[What the task requires] Set down exactly the lines of the listing below, please, beginning with the first and ending with the line that holds "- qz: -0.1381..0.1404".

....................

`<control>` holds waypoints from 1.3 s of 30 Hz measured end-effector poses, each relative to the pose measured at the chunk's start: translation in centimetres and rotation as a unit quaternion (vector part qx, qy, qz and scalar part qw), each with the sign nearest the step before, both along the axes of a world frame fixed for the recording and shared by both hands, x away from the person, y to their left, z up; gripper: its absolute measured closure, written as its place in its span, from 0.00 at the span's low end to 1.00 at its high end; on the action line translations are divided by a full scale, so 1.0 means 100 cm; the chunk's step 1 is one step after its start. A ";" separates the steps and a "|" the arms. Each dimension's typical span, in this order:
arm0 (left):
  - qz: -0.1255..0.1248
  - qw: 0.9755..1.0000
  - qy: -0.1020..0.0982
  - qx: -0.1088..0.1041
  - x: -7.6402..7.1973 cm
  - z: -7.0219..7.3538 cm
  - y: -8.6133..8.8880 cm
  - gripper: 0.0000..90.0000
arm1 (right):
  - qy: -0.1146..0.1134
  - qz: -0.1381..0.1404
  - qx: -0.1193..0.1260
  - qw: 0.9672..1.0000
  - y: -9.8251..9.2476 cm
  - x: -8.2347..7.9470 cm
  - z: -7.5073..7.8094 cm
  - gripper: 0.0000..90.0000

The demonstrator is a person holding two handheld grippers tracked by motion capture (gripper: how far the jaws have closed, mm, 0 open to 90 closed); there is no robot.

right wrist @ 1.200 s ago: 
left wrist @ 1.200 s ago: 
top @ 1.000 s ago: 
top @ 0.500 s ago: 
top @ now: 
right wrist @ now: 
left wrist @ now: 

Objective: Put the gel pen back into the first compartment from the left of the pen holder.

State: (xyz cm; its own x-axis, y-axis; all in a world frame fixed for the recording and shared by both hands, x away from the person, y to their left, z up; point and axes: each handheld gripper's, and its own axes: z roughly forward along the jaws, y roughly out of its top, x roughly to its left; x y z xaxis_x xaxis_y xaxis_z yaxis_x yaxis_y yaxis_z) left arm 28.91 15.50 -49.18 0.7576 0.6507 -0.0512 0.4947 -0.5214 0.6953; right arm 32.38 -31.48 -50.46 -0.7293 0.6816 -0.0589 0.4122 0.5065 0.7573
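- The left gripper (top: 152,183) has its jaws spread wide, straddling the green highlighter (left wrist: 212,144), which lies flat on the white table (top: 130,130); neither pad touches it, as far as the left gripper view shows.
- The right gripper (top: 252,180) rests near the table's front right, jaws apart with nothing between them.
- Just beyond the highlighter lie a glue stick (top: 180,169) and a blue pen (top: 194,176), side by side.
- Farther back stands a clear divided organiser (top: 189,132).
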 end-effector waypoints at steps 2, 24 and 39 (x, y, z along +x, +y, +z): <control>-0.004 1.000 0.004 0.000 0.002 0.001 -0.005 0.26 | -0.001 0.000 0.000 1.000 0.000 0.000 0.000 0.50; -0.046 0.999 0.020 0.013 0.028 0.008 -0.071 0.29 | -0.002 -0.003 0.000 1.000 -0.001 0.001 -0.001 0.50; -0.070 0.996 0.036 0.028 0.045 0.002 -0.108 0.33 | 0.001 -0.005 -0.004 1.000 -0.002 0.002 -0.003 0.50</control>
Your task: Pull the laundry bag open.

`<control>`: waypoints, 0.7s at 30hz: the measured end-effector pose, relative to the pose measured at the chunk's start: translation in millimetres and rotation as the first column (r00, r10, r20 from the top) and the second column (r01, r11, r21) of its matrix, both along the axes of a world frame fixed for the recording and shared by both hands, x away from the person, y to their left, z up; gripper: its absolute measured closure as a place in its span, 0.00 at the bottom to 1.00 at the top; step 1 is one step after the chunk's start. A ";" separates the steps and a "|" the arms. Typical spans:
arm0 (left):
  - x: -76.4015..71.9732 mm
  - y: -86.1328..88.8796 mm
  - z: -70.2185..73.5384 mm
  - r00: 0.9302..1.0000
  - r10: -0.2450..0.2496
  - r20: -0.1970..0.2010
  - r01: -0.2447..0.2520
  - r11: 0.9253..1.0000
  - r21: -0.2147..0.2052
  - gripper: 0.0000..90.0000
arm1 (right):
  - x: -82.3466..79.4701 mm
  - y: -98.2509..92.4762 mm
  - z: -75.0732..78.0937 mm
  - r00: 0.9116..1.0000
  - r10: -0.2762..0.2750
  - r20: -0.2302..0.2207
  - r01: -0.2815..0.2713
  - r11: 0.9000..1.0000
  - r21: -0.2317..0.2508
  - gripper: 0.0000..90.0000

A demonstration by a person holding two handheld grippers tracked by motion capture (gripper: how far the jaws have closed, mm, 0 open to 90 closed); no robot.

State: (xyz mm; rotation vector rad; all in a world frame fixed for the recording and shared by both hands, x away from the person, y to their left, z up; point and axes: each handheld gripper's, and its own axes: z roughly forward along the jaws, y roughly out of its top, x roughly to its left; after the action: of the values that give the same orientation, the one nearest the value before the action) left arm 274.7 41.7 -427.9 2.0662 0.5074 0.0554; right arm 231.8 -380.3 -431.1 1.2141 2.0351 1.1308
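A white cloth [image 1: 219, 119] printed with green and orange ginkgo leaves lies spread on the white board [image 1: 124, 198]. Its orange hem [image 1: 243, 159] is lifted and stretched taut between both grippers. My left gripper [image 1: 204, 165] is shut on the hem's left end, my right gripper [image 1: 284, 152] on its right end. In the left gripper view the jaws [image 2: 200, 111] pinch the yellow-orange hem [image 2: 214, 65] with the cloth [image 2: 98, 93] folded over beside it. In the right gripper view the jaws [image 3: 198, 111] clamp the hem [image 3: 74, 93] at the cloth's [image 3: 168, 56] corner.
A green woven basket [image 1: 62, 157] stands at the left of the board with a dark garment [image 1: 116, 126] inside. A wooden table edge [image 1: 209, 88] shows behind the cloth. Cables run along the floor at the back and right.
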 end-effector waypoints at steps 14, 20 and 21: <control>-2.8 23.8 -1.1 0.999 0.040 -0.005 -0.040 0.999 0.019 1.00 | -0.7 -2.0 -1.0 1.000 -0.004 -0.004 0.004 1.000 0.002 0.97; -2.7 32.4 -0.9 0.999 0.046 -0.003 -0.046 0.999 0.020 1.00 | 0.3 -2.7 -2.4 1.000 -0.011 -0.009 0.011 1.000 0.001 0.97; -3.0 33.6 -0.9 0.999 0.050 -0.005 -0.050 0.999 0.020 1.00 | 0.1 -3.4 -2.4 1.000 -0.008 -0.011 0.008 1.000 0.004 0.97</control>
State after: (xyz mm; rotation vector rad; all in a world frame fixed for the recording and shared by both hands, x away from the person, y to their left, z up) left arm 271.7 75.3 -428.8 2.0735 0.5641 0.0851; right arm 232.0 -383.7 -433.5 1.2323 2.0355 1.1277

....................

[Exercise solution]
`<control>` holds waypoints from 1.3 s of 30 Hz measured end-effector poses, each relative to the pose measured at the chunk's start: translation in centimetres and rotation as a unit quaternion (vector part qx, qy, qz and scalar part qw), each with the sign nearest the step before, both along the axes of a world frame fixed for the recording and shared by both hands, x away from the person, y to their left, z up; gripper: its absolute measured closure, written as its place in its span, from 0.00 at the span's low end to 1.00 at its high end; on the action line translations are divided by a full scale, so 1.0 means 100 cm; the chunk's step 1 is one step after its start. A ";" separates the steps and a "|" the arms. Each dimension's typical span, in this order:
arm0 (left):
  - qz: -0.1255..0.1248
  - qw: 0.9755..1.0000
  - qy: -0.1020..0.0982
  - qx: -0.1088..0.1041
  - x: -7.6402..7.1973 cm
  - z: -7.0219..7.3538 cm
  - y: -8.6133..8.8880 cm
  - gripper: 0.0000..90.0000
arm1 (right):
  - qy: -0.1146..0.1134
  - qz: -0.1381..0.1404

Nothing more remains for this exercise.